On the development side, what are some of the additional indications you are working on for Ruconest?
A pediatric HAE study is ongoing, which we expect to report on early next year; we’ve already announced some very favorable interim results this year. Valeant is our 50-50 partner for developing an HAE prophylaxis indication. We are currently recruiting patients for this study from which we expect to have results by the second quarter of 2016. This study is a three arm, double blind, placebo-controlled, crossover design where we have groups receiving Ruconest and placebos both once and twice per week. Twice a week is the standard for prophylaxis, and the current gold standard product offers a 50 percent reduction in attack frequency; this is the standard we must improve upon, with either weekly or bi-weekly treatments.
We are also exploring a phase II study for treatment of acute pancreatitis, and are interested in a study for delayed graft function, an acute kidney failure problem, where there is also good evidence that a C1 inhibitor may provide benefits. There are other possibilities too.
How are you moving forward with projects not related to Ruconest?
Pharming is working on lead optimization for alpha-glucosidase for treatment of Pompe disease, and alpha-galactosidase for the treatment of Fabry disease. These two projects are being moved forward by our new French research site, which we developed around assets acquired from TRM, a small contract research organisation that had worked extensively with rabbit models. Now we are using this site to generate the new lines for new products, and they are currently working on new vectors and constructs for these two indications, with the goal of developing a generation of founder rabbits for each product. Developing a founder generation can be challenging and sometimes a bit unpredictable, just as with cell-line development, and you really need good experience working with genetic vectors and constructs to be able to get it right in a timely fashion; this is one of the reasons we were very happy and proud to be able to develop this research site in France with the experienced rabbit developers from TRM.
Looking beyond your current initiatives and pipeline, what sort of other projects do you see as being particularly well suited to this rabbit platform?
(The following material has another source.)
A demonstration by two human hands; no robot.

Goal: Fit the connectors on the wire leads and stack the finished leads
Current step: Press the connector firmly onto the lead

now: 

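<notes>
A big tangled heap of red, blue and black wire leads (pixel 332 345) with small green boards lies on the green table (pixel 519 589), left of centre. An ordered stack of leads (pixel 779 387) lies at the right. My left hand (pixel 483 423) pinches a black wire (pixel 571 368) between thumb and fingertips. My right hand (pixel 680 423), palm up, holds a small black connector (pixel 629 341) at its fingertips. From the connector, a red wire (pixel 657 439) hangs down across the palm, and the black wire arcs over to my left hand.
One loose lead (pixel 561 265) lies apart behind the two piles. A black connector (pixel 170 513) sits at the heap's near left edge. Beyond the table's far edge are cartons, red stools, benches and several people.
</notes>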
The next direction we will be able to take will be to prove that the rabbit platform is suitable to compete strongly against CHO cell-lines in other areas, such as antibody production. We are not sure that the difference in concentration compared to cell-line bioreactors will be as great as we see with the C1 inhibitor, which achieves up to 50 times higher concentration, but we do expect to see significantly higher concentrations as well as probable advantages in terms of lower immunogenicity and improved glycosylation in antibodies if we choose the right sort of project.
Now with our French research site we can create new leads with relative ease and frequency, so it is our goal to demonstrate that our platform can successfully produce other therapeutic molecules, and then begin development ourselves. Depending on the project, we would either proceed ourselves or partner with other companies to develop any candidates further. For example, we expect that we will be able to develop orphan products, such as those for Pompe and Fabry diseases, under our own steam, and we have the ambition to commercialize these ourselves eventually as well.